If a pan european call to donate hardware went out, I'd box some stuff up and post it to them.
7Pb of storage
That's an awful lot of Paris Hilton angles. 1,048,576 Paris Hilton angles assuming an uncompressed 60 minute tape at any rate.
Re: 7Pb of storage
Had someone from CERN on "The Life Scientific" on R4 this week and he described how they have something like a Gpixel "3-d camera" taking a picture every few nanoseconds when they run experiments ... hence the huge amount of data!
No we ain't....
...short on space. We just paid a bit more for it this year.
Re: No we ain't....
Exactly, surely his actual quote is more along the lines of "......storage is much more expensive so we can't afford what we need......", there's a bunch of big companies that'll sell you 1+Pb of storage but this year you'll be paying an arm and a leg for it.
Perhaps they could assist Carpathia with their MegaUpload legal battle and free up about 6 months worth of storage for themselves?
Alternative data storage organisations
CERN & NSA -> All the data never gets seen again.
CERN & Google -> Google gets to index the raw structure of the universe - what could go wrong?
CERN & Amazon -> You now get recommendations from Amazon on what elementary particle other people have been using.
CERN & NASA -> the data gets translated into imperial format and then gets lost.
CERN & Mirosoft -> ooh where to start.. Microsoft offer to reformat the data, and from then on you need a succession of patches to read the data.
CERN & Apple -> The data gets formatted to make it look really pretty, but no-one else can read it.
hmm - who am I missing?
Re: Alternative data storage organisations
CERN & The UK Civil Service -> The data is on several million USB sticks left behind on trains.
CERN & MPAA -> There will be a delay while DRM is applied to all existing data.
CERN & PC World -> For a small fee, the data comes with an extended warranty.
Re: Alternative data storage organisations
Well it'll only make sense to Australians, but:
CERN & NBN -> You collect and transfer all your data at blazing speed, but just when you're ready to start analysis the Liberal Party wins the election and Tony Abbott has all data deleted.
Did they try zipping it?
They flat out state that they have more than enough Processing and network capacity, so why not shift some of that to *compressing* that huge gob of data they produce. Or maybe spend a few buck on de-duplication technologies, I am pretty sure that would remove a huge amount of the storage needed.

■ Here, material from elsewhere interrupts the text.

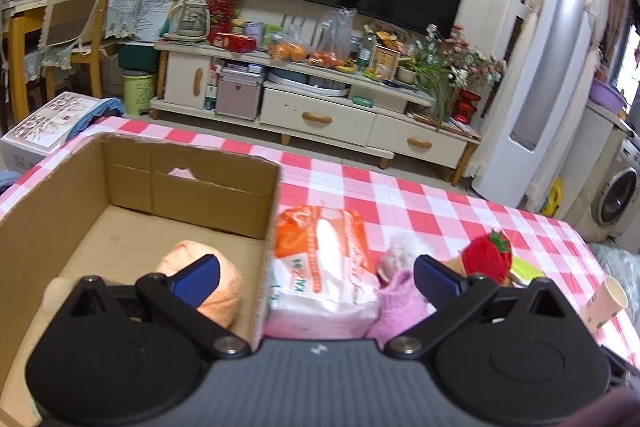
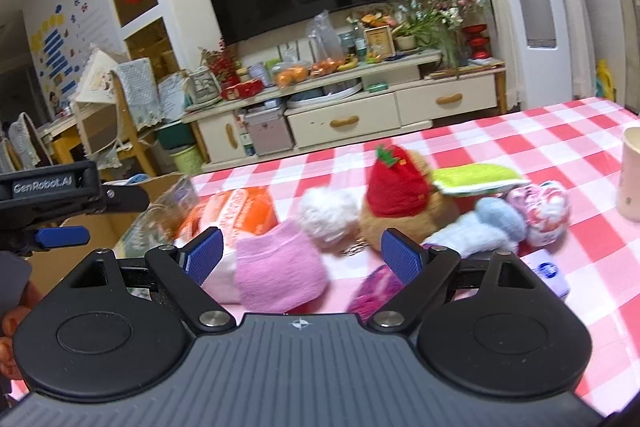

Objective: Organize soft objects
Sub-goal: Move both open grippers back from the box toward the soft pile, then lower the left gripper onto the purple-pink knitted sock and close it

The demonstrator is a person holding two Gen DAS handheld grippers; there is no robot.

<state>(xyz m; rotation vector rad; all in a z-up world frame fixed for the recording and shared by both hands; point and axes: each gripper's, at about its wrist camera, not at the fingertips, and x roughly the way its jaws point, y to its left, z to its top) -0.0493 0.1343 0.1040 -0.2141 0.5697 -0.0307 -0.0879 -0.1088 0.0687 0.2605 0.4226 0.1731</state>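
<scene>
- My left claw (image 1: 316,277) and right claw (image 2: 301,251) are black with blue pads.
- The tabletop (image 2: 560,131) wears red-and-white checks.
- The cardboard box (image 1: 168,183) is plain brown.
- The tissue pack (image 1: 320,247) is orange and white.
- The sock (image 2: 280,271) is pink.
- The strawberry hat (image 2: 394,185) is red with a green top.

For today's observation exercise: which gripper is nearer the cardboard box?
Left. The left gripper hangs over the cardboard box wall; the right gripper hovers over soft things beside it.
</scene>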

How do you think "50 million petabytes a year" gets reduced to "15PB" (a factor of about 3 million:1)? They're already compressing it incredibly.
They are not compressing data, they are just throwing away uninteresting collision events
Filtered *and* compressed
They only record 'interesting' events, and they store the events gzipped, IIRC. I may be wrong because I left the field a few years ago but I think the issue is getting enough storage at all the replication sites to allow efficient analysis by all the physicists on the collaboration, not that they can't afford the storage for a single copy of the events. That would be nuts, clearly.
Have they considered
Throwing a few megabucks at HP to get their memristor chip stacks working?
That would solve the storage problem, just dump the raw data directly to MR-Flash then do the processing as needed.
Alternate ideas, get people with PS3s/etc to do the preprocessing like Seti@Home, and locally cache the data for them.
If it gets lost no biggie as its duplicated across multiple machines.
Each PS3 does a different subset of the task on the same data block, and they are all reconstructed at the end.